You don’t solve untrusted execution with policy alone. You solve it with isolation.

This isn’t a new problem. Solaris Zones, FreeBSD jails, and Linux cgroups answered it decades ago: put the enforcement outside the boundary of the thing being constrained. The process inside the jail doesn’t get to decide what the jail allows. If the agent never possesses the secret, the secret cannot be exfiltrated. Not because you told the agent not to leak it, but because the secret does not exist inside the execution boundary.

An approach to sandboxing
#

One open-source project applies this directly. Gondolin runs code inside local, disposable micro-VMs with programmable network and filesystem control.

Three properties stand out:

Secret injection without guest exposure. The guest gets a placeholder token. The host-side proxy substitutes the real credential, but only for requests to explicitly allowlisted destinations. Your agent can curl all day. It’s not sending your GitHub token anywhere you haven’t approved, because the agent doesn’t have your GitHub token.

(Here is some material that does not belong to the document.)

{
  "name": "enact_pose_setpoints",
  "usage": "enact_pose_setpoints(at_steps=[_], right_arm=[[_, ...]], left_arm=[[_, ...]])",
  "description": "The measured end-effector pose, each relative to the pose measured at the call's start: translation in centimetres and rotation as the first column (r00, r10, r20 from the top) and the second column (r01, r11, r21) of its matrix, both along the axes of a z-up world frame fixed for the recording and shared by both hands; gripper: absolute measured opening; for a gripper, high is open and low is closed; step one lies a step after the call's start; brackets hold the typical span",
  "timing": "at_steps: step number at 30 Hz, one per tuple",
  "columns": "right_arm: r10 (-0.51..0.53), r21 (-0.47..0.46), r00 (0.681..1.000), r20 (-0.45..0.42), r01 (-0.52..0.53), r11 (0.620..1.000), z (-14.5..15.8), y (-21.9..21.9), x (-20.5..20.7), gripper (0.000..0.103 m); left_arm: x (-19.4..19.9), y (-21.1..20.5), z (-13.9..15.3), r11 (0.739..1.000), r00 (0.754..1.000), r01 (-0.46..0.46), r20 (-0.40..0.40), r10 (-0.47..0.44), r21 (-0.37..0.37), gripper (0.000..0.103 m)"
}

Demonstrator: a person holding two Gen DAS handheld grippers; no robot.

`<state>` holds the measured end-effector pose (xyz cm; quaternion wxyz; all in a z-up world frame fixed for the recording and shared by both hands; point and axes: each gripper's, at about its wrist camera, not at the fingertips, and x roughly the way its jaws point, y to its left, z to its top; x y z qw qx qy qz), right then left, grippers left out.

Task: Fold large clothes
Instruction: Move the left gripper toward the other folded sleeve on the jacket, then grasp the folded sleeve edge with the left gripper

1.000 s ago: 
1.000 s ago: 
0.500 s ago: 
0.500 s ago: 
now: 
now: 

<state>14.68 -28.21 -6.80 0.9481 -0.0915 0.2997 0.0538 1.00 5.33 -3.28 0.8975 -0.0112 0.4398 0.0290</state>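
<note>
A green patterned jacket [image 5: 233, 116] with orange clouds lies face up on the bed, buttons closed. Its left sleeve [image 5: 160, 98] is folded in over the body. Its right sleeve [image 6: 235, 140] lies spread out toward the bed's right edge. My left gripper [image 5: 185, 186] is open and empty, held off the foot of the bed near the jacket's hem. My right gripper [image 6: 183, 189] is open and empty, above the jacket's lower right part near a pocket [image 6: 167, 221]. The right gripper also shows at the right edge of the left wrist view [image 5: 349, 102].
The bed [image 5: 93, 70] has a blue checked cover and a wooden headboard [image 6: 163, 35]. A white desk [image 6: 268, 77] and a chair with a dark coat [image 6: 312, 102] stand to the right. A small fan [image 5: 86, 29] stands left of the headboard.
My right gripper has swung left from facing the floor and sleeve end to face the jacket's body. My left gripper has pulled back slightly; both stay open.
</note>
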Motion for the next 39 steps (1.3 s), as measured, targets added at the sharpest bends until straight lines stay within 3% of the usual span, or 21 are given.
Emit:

Programmable network egress. Every outbound connection from the VM goes through a userspace network stack on the host. HTTP and TLS traffic is intercepted and either forwarded or blocked based on a hostname allowlist. Unmapped TCP is rejected, redirects are followed and re-validated host-side to prevent policy escapes, and the guest gets synthetic DNS responses rather than real upstream resolution. The enforcement happens before any real socket is created.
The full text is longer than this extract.